* **Your objective**
Word for word, restate the lines from the top of the records below through the line with "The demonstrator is", both included, with no pictures in the result.

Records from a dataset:
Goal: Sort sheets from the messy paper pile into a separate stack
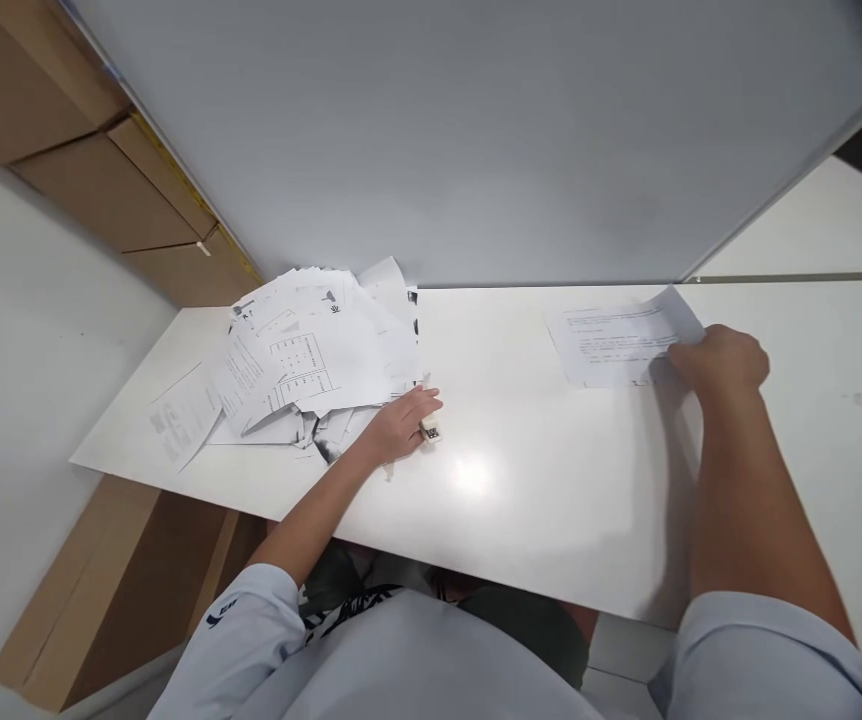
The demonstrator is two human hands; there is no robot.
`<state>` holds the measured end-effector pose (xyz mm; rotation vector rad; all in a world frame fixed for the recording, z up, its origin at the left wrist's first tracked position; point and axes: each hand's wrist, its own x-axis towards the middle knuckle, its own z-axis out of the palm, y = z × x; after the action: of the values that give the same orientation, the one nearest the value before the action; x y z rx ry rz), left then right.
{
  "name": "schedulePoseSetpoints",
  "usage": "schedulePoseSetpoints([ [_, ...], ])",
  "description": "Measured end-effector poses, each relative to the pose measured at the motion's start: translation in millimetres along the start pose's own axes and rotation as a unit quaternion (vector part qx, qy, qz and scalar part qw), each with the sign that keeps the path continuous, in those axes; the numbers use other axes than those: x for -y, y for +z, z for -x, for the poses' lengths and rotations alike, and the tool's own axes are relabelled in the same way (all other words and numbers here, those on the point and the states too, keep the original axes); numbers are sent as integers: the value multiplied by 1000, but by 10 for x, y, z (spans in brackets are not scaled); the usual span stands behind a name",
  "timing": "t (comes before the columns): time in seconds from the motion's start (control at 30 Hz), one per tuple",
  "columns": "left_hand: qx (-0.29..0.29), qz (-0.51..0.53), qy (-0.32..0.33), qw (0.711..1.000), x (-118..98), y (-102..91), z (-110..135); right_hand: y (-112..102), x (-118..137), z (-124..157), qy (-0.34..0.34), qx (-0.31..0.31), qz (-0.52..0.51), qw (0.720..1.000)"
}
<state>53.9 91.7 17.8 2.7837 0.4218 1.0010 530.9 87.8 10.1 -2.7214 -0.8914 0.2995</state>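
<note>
Pinching a printed sheet [615, 345] with the right grip [716, 360] by the surface's [521, 500] far edge, left grip [401, 425] lying half-curled against a small white block [431, 431], most papers [311, 350] sitting piled toward the left end.

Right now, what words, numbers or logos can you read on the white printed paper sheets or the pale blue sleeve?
Loose white paper pile: printed tables, too small to read.
White sheet by the right hand: printed lines, too blurred.
Pale blue left sleeve: dark blue mark, too blurred.
</note>
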Motion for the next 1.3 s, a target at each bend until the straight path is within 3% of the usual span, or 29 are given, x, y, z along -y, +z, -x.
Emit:
schedulePoseSetpoints([
  [0.2,-8,9,-1,1000,32,29,17,-6,70,129,38,-47,-51,997],
  [0.43,6,-25,9,1000,-28,40,25,22,151,202,47,-103,-7,993],
  [0.57,94,-40,0,995,-123,54,28,18,355,457,-52,-218,-69,972],
  [0.63,148,-41,-8,988,-194,43,29,18,587,732,-136,-234,-106,957],
  [0.7,184,-43,-10,982,-273,22,43,42,893,1080,-239,-183,-135,944],
  [0.8,201,-39,9,979,-372,-7,103,139,1417,1652,-381,-30,-199,903],
  [0.9,203,-30,30,978,-425,0,168,287,1947,2222,-451,118,-202,861],
  [1.07,195,-17,27,980,-500,31,236,601,2733,3077,-490,249,-134,825],
  [1.13,170,-17,17,985,-530,-40,349,738,2963,3297,-460,262,-140,837],
  [1.2,109,-28,5,994,-517,-215,567,859,3122,3409,-410,256,-161,861],
  [1.3,-63,-89,-69,992,-341,-678,1028,986,3231,3417,-337,276,-225,871],
])
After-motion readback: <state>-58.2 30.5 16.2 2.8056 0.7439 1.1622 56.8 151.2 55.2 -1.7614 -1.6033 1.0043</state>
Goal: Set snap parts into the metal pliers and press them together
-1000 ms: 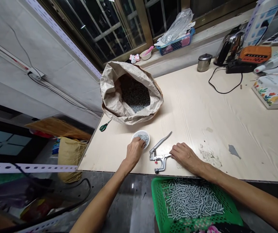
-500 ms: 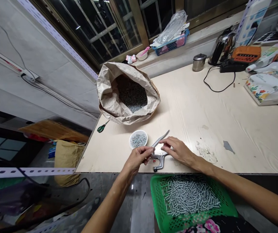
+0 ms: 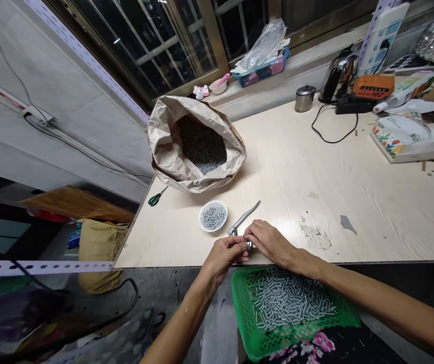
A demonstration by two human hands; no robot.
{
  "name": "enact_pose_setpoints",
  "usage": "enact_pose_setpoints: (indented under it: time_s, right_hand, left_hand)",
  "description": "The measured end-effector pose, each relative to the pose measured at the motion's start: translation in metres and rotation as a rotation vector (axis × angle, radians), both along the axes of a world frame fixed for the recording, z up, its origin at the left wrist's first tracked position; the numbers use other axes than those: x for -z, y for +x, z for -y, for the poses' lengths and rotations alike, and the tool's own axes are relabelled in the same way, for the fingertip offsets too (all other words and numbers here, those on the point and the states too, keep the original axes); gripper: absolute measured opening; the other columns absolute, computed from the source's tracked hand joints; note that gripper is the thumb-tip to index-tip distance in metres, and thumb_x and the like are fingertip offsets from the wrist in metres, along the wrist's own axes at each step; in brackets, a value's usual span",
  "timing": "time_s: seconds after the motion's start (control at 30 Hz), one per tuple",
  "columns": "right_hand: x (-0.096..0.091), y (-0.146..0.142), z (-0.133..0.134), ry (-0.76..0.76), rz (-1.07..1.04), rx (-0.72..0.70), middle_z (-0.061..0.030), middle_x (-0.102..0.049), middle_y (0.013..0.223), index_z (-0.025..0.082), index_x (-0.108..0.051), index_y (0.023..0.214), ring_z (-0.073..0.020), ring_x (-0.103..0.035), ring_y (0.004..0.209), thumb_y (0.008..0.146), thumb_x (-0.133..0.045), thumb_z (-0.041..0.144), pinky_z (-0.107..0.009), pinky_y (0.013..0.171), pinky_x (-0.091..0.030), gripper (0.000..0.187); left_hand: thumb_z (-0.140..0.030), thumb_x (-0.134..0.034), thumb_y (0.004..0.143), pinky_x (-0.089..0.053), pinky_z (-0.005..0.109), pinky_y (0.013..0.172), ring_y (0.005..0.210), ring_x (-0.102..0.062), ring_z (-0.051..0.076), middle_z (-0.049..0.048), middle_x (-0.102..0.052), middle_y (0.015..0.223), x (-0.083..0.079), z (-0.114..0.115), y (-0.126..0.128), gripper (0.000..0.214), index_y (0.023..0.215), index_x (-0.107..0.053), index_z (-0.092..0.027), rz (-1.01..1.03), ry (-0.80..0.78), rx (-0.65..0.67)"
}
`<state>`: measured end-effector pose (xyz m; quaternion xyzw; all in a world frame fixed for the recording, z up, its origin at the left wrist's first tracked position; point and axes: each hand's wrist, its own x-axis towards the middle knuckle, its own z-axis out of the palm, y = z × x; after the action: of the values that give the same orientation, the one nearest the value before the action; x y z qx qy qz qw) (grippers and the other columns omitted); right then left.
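Observation:
Metal hand pliers (image 3: 244,218) lie near the front edge of the pale table (image 3: 353,202), one handle sticking up and away. My left hand (image 3: 224,255) is pinched at the tool's head, fingers together on a small part I cannot make out. My right hand (image 3: 266,240) covers the tool's body, its fingers curled over it. Just left of the hands sits a small white bowl (image 3: 213,216) of small metal pieces. A green basket (image 3: 289,313) full of silvery metal tubes rests below the table edge, under my right forearm.
An open paper sack (image 3: 196,146) of small metal parts stands behind the bowl, with green-handled scissors (image 3: 155,198) at its left. A kettle (image 3: 338,76), a steel pot (image 3: 305,98), a black cord (image 3: 331,134) and a tissue box (image 3: 399,139) occupy the far right. Window sill with a blue basket (image 3: 262,71) behind.
My left hand left the white bowl and came to the pliers' head. My right hand slid from beside the tool onto it. Both hands now meet over the tool near the table edge.

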<state>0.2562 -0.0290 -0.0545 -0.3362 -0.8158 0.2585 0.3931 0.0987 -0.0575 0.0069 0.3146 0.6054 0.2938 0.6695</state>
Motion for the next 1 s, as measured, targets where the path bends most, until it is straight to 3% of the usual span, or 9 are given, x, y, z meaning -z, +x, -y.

* **Your response**
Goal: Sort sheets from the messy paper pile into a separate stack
The demonstrator is two human hands; there is no robot.

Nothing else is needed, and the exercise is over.